And wouldn’t that be more fun?

Aren’t you glad?

I know you are.

This Monday’s Miracle is that I have run out of things to say about lizards.  For now.

It reminds me of that old Knock, Knock joke

Knock, knock
Who’s there?
Banana.
Banana who?
Knock, Knock
Who’s there?
Banana.
Banana who?

Repeat until your parents accuse you of not knowing the punch line and THEN you say

Knock, knock
Who’s there?
Orange.
(with relief) Orange who?
Orange you glad I didn’t say banana again?

And much hilarity ensues.  At least, when you’re seven.

So, aren’t you glad I didn’t say lizard again?

But, I must point out something else about this whole thing.

I got seven (eight, if you count this one) blog posts out of a five minute incident.

And that is surely a miracle!

You just knew there had to be one, right?

A lizard Smith

After the week we’ve had discussing lizards, you didn’t think I would let a Smith Sunday pass without finding out if there were any Smiths anywhere remotely connected to lizards, did you?

Surprisingly, it wasn’t that hard to find one!

Meet Hobart Muir Smith, the most published herpetologist of all time.

As best I can tell, Mr.
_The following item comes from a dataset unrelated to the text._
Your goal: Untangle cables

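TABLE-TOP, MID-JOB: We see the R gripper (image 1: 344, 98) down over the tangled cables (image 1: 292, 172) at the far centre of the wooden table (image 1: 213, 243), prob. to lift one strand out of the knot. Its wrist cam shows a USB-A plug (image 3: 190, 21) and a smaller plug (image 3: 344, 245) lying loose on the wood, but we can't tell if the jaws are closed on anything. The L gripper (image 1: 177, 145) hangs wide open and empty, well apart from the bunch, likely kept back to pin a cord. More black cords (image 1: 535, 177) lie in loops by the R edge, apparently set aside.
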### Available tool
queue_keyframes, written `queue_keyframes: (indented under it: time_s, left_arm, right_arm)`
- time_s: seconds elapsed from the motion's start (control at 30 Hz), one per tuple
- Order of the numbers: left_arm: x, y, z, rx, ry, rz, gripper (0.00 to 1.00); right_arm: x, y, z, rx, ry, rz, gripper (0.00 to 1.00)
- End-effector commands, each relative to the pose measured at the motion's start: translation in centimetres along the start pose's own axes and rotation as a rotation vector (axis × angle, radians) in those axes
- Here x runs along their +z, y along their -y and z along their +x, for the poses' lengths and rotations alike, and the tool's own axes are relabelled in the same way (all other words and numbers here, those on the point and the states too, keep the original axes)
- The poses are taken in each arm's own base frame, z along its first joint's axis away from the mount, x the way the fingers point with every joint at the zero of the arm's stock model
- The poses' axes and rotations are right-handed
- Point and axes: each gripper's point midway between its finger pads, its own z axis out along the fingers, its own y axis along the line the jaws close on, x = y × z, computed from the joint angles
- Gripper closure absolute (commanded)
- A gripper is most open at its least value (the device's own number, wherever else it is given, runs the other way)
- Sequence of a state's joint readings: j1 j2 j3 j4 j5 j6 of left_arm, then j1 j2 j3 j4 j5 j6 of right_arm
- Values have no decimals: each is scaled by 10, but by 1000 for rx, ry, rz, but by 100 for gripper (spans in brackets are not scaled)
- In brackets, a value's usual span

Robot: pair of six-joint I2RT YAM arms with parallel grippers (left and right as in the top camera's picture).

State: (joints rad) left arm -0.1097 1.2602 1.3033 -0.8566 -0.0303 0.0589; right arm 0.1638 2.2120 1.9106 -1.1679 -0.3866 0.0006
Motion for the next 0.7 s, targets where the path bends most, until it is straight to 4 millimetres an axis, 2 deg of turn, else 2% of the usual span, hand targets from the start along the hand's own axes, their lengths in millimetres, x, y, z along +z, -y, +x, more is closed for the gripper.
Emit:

Smith is still alive—and probably, still publishing.  He’s over 100 now.

Not many people have had five species named after them, including—how could you doubt it?—a lizard!

Best wishes for a long and healthy life, Mr. Smith!

Here lizard, lizard, lizard

ROFL!

My series of posts about the lizard shenanigans have, inevitably, brought to mind one of my all-time favorite commercials.

Every time I see this commercial, I laugh like that baby in last week’s post—the one that was inexplicably amused by tearing paper.  My reaction to this ad is nearly as inexplicable.  And attempting to explain it will likely ruin it, but I’ll try.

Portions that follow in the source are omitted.